- Born: Pedro Sérgio dos Santos Maia de Sousa July 22, 1977 Salvador, Bahia, Brazil
- Died: May 5, 2013 (aged 35) Salvador, Bahia, Brazil
- Genres: Rock
- Occupations: Musician, songwriter, record producer
- Instrument: Electric guitar
- Years active: 1995–2013

= Peu Sousa =

Brazilian musician and record producer (1977–2013)

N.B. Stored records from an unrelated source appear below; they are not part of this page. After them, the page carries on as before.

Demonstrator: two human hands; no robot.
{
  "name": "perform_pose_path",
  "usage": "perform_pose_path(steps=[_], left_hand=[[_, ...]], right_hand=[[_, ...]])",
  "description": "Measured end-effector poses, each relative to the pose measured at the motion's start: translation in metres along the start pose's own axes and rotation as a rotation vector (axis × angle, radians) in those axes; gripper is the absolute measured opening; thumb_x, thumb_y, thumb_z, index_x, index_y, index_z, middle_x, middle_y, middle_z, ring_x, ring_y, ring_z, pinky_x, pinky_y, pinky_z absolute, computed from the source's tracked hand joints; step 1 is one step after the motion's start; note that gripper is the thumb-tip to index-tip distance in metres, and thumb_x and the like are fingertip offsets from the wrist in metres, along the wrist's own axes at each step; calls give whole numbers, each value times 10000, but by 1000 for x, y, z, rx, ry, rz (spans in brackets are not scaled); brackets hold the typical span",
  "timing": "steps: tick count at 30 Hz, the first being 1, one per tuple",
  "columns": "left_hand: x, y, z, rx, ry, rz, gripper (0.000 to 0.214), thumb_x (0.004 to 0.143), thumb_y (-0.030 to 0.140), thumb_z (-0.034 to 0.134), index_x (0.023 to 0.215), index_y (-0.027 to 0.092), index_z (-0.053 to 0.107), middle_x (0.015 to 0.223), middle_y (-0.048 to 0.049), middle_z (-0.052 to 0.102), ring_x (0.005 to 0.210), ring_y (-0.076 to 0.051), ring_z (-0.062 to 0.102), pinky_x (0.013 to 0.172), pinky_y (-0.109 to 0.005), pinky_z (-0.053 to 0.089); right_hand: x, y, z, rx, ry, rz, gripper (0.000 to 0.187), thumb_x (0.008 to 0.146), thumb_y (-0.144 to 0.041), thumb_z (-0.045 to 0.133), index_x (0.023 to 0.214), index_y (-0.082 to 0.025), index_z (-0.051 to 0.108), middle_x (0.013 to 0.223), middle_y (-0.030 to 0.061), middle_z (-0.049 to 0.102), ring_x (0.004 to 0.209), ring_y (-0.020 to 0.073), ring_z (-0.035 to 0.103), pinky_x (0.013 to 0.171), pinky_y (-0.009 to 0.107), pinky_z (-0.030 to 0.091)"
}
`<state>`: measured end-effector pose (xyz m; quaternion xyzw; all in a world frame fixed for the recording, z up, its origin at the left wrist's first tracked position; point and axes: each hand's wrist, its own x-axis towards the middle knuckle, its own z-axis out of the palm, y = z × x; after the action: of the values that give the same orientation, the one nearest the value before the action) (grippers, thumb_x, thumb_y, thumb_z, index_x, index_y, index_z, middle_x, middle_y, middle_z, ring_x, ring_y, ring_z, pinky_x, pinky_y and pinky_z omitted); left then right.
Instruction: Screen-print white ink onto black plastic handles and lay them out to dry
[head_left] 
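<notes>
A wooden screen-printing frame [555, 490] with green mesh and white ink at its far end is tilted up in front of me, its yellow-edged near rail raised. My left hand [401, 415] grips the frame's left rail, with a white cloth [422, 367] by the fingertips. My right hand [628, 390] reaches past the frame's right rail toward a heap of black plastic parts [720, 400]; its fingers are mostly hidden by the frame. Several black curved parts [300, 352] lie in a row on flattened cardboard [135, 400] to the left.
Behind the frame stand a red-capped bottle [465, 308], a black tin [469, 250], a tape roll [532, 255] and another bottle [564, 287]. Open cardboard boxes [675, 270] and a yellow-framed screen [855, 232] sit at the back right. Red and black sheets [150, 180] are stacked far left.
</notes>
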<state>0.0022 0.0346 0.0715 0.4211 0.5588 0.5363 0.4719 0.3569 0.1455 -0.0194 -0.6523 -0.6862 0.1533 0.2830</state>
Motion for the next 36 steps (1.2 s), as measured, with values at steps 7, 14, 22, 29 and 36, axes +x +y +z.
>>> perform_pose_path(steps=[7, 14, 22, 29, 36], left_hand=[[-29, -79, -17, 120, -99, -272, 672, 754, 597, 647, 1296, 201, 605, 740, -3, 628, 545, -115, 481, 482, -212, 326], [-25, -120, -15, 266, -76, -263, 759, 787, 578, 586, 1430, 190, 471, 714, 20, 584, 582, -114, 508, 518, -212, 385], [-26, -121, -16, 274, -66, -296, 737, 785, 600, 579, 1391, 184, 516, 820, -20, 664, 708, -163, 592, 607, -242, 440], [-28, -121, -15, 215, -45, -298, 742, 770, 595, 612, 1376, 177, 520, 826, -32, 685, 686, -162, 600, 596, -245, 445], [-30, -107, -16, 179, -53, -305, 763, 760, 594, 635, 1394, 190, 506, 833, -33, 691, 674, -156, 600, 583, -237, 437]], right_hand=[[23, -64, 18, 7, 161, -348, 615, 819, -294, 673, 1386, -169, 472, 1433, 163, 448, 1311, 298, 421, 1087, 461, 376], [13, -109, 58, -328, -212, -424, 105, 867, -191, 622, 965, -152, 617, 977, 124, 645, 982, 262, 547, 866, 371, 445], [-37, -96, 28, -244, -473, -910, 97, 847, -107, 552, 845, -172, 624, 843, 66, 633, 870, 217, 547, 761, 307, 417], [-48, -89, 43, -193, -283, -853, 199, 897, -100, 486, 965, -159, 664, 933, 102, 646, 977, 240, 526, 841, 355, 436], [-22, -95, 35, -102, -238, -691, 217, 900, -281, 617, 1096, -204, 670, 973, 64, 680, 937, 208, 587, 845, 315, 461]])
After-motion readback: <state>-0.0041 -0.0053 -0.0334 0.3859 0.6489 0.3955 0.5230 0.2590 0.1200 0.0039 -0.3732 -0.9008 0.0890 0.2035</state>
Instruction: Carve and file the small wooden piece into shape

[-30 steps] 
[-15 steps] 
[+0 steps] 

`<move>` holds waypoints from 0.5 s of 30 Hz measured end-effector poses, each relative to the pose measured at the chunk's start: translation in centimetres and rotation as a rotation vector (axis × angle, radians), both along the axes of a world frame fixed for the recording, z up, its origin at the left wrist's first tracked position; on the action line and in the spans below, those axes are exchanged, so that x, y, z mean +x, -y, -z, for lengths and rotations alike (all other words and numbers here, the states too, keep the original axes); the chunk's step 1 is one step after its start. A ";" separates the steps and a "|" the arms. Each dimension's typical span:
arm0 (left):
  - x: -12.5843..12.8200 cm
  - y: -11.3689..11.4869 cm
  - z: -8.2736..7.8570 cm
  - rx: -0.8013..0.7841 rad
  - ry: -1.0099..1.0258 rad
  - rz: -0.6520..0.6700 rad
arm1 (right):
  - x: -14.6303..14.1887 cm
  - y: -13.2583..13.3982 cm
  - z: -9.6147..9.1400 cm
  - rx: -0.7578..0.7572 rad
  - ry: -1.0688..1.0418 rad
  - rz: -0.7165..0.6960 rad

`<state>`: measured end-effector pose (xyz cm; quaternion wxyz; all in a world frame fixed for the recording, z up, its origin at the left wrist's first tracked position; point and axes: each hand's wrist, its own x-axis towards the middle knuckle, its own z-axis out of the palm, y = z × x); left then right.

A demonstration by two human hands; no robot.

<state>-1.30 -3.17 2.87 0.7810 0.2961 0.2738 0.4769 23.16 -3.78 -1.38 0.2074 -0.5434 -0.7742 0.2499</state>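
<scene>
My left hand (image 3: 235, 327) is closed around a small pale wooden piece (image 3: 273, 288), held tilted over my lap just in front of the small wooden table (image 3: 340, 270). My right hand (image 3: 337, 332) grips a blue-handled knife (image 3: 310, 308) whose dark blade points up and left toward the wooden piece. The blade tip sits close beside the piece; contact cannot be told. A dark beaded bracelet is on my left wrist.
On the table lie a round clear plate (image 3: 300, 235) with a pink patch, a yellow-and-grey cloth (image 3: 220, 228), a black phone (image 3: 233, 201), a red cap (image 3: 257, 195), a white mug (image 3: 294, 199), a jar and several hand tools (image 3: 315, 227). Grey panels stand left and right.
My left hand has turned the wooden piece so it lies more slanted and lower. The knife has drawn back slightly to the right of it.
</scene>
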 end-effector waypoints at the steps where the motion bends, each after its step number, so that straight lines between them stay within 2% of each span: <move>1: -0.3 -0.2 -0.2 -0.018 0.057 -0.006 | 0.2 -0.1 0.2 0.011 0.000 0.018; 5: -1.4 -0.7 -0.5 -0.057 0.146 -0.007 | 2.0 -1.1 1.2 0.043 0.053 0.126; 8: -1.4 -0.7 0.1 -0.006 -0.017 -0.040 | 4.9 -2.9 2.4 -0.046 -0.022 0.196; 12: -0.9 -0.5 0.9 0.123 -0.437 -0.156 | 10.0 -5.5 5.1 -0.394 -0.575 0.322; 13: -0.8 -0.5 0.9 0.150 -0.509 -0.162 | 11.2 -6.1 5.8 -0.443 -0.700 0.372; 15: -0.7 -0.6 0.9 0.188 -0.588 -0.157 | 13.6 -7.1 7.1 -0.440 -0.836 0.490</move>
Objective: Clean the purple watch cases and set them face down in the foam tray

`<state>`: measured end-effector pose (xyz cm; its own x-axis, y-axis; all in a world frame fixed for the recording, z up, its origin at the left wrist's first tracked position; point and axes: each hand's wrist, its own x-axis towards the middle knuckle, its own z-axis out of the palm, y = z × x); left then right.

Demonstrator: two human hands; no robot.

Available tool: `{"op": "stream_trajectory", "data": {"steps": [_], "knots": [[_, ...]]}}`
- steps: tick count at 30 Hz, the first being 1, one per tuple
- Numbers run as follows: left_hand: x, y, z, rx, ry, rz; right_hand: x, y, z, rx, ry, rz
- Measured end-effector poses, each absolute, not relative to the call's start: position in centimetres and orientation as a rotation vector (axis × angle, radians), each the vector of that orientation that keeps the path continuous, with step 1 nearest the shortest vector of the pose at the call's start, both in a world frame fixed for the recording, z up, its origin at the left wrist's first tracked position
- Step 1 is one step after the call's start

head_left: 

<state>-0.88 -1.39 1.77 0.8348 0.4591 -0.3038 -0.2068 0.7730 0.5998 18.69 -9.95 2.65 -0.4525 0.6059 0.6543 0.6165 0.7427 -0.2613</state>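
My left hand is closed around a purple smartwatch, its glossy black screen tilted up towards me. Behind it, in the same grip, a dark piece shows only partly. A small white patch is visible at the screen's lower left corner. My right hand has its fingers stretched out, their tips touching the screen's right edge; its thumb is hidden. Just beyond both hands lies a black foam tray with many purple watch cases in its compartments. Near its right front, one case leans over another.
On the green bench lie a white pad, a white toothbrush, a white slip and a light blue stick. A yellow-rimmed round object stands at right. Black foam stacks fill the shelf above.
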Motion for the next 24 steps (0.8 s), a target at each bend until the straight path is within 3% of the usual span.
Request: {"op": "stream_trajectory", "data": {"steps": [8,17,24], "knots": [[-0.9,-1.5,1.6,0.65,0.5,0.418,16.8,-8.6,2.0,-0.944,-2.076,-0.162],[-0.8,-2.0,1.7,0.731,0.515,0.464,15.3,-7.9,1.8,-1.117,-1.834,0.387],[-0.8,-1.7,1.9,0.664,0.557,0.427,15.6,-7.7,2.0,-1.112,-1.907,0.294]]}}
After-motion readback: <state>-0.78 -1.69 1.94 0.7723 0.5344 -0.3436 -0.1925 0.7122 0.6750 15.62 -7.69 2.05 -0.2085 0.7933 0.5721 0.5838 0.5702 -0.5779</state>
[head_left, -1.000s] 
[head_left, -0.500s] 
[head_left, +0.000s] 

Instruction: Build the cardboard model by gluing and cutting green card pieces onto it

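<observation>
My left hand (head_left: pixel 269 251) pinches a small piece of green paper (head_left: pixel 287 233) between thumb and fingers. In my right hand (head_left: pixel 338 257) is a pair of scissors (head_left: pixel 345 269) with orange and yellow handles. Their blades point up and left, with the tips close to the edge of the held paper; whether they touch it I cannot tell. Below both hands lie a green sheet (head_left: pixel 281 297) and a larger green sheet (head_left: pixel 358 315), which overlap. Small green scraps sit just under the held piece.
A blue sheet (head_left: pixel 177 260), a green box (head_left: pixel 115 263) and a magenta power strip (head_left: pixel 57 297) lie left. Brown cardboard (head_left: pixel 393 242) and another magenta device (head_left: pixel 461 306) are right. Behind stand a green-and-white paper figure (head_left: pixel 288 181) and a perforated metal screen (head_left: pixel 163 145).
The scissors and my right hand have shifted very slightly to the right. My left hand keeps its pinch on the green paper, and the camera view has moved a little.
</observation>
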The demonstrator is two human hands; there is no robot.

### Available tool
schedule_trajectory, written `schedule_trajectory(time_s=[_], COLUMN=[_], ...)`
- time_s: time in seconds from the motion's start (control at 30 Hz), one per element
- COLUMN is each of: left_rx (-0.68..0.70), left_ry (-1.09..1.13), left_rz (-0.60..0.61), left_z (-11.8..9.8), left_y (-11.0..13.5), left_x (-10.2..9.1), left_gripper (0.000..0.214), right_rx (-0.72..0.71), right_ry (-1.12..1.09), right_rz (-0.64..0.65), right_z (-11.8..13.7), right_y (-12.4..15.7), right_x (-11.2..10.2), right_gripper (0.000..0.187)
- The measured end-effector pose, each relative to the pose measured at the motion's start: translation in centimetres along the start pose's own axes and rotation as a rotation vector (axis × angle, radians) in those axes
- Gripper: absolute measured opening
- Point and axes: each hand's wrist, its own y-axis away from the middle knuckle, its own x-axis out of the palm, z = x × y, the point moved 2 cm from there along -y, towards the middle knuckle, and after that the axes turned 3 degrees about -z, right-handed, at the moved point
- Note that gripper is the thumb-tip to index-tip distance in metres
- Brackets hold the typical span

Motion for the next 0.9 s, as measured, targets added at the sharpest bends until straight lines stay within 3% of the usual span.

Pedro Sérgio dos Santos Maia de Sousa (July 22, 1977 – May 5, 2013), simply known as Peu Sousa, was a Brazilian guitarist, songwriter and record producer best known for his work with singer Pitty.

== Early life ==
Peu Sousa was born in Salvador, Bahia on July 22, 1977, and was the stepson of Novos Baianos member Luiz Galvão.

== Career ==
Sousa began his career in 1995 with the band Dois Sapos e Meio, which lasted until 1999, and later served as a live musician during performances of Carlinhos Brown and his stepfather. In 2003 he was invited by singer Pitty to be part of her live band; he stayed for one year, during which he was the guitarist of her debut Admirável Chip Novo and co-wrote the track "Déjà-Vu" off her 2005 album Anacrônico.

In 2005 he formed the band Trêmula, which was nominated for a MTV Video Music Brazil award. His final music project was the short-lived Nove Mil Anjos, alongside Junior Lima, Champignon and Perí Carpigiani.

== Personal life and death ==
Sousa began to struggle with depression during his final years. On May 5, 2013, he and his wife had a falling-out after which she left their home in Itapoã with their two children; upon returning, she found Sousa hanging from their bedroom ceiling with a belt around his neck. The police ruled his death as a suicide. Sousa's brother Lahiri Galvão, however, claimed in an interview that he found it "very unlikely" that Peu was driven to suicide merely because of the argument he'd had with his wife, while his former Nove Mil Anjos bandmate Champignon (who himself committed suicide four months after Sousa) stated that "for a while, Peu had lost his faith in life". Junior Lima and Pitty subsequently made statements on the guitarist's passing and offered condolences.